▶ **YOUR GOAL**: From the first line to the last, repeat the data exactly but leave out the pictures.

▶ **THE DATA**:
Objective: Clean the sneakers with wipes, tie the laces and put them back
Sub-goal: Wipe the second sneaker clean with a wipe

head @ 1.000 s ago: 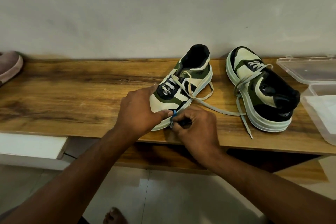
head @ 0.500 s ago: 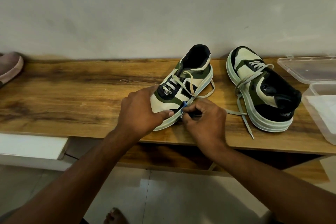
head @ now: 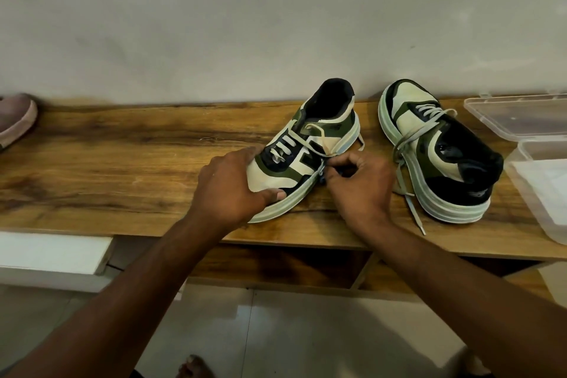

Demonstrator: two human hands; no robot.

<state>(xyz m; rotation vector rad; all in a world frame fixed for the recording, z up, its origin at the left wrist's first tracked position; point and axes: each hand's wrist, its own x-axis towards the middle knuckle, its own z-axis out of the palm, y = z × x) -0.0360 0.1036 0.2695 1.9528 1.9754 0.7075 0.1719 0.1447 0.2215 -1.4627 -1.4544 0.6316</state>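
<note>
Head view, near field: a bare foot [head: 191,367] shows at the bottom edge on the tiled floor. Both forearms reach up and forward to the wooden shelf [head: 122,156]. Left hand [head: 228,189] lies palm-down over the toe of the near sneaker [head: 306,147], thumb curled along the sole edge, fingers wrapped over the toe cap, gripping it. Right hand [head: 357,181] sits just beside the sneaker's right flank, fingers curled and pinching a small dark item with a blue tip against the sole; what that item is cannot be told.

Near sneaker stands upright on its sole, long axis diagonal, toe toward the person and left, heel toward the wall [head: 276,24]. Upper is cream with olive and black panels, pale sole, grey laces loose and untied.

Second sneaker [head: 438,150] stands to the right, apart from the first, toe toward the wall, heel toward the person and right. Same colours; its loose lace [head: 414,215] trails onto the shelf.

Far right: a clear plastic box [head: 540,193] with its lid [head: 515,120] open behind it. Far left: part of a pinkish shoe [head: 15,120] at the shelf end.
</note>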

▶ **COMPLETED EXERCISE**:
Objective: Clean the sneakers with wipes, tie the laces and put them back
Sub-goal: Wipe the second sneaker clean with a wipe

head @ 1.000 s ago: 
head @ 0.500 s ago: 
head @ now: 

Demonstrator: two human hands; no robot.

<state>(xyz m; rotation vector rad; all in a world frame fixed for the recording, z up, its origin at the left wrist's first tracked position; point and axes: each hand's wrist, its own x-axis towards the middle knuckle, its own z-axis out of the palm, y = z × x) -0.0360 0.1036 0.2695 1.9528 1.9754 0.7075 0.1719 0.1447 0.2215 -1.4627 -1.4544 0.6316</state>
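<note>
Head view, near field: a bare foot [head: 191,367] shows at the bottom edge on the tiled floor. Both forearms reach up and forward to the wooden shelf [head: 122,156]. Left hand [head: 228,189] lies palm-down over the toe of the near sneaker [head: 306,147], thumb curled along the sole edge, fingers wrapped over the toe cap, gripping it. Right hand [head: 357,181] sits just beside the sneaker's right flank, fingers curled and pinching a small dark item with a blue tip against the sole; what that item is cannot be told.

Near sneaker stands upright on its sole, long axis diagonal, toe toward the person and left, heel toward the wall [head: 276,24]. Upper is cream with olive and black panels, pale sole, grey laces loose and untied.

Second sneaker [head: 438,150] stands to the right, apart from the first, toe toward the wall, heel toward the person and right. Same colours; its loose lace [head: 414,215] trails onto the shelf.

Far right: a clear plastic box [head: 540,193] with its lid [head: 515,120] open behind it. Far left: part of a pinkish shoe [head: 15,120] at the shelf end.
</note>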

Work on this exercise has been completed.